It all began with a concept called vibe coding, which lets you code without knowing how to code. All you need is an idea and being familiar with a large language model like ChatGPT to get started.

Sounds great, but vibe coding seems to be both a blessing and a curse for many developers who are pressured to improve and finish projects at a breakneck speed. Errors are basically fated to occur.

“I like one definition of vibe coding, attributed to Linus Torvalds. He said that in vibe coding, vibe stands for Very Inefficient But Entertaining,” Klyagin laughs.

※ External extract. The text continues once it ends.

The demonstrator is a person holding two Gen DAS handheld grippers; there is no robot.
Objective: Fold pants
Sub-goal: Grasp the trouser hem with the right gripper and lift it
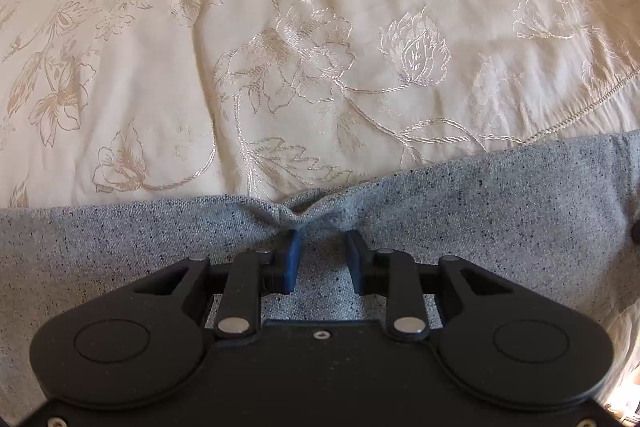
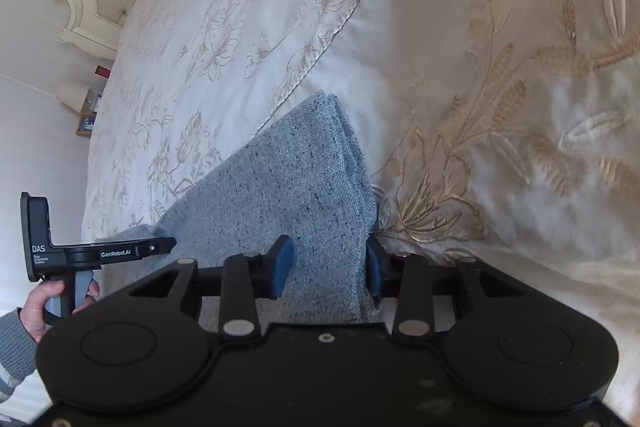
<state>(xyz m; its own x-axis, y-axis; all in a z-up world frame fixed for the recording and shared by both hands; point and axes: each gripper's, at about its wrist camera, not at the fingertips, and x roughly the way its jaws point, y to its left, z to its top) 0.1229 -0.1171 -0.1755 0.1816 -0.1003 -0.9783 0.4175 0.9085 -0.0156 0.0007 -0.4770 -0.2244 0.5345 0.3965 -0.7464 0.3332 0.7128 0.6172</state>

Developers see AI coding as garbage
Image by Cybernews.

He explains that AI is not ready yet to make code production-ready by responsibly and autonomously fixing or rewriting it.

“Right now, a tool like Copilot is more like an apprentice. It can speed up your work. But you still need a professional software engineer, an architect, to build a proper solution – as well as industry knowledge, compliance knowledge, and proper environment setup. So we still have our bread and butter,” Klyagin tells Cybernews.

According to the tech entrepreneur, AI in its current state of development still has many flaws with memory, context window, and simply with common sense. And yet it might improve, so Klyagin isn’t willing to predict AI’s path too boldly.

In vibe coding, vibe stands for Very Inefficient But Entertaining,

Konstantin Klyagin.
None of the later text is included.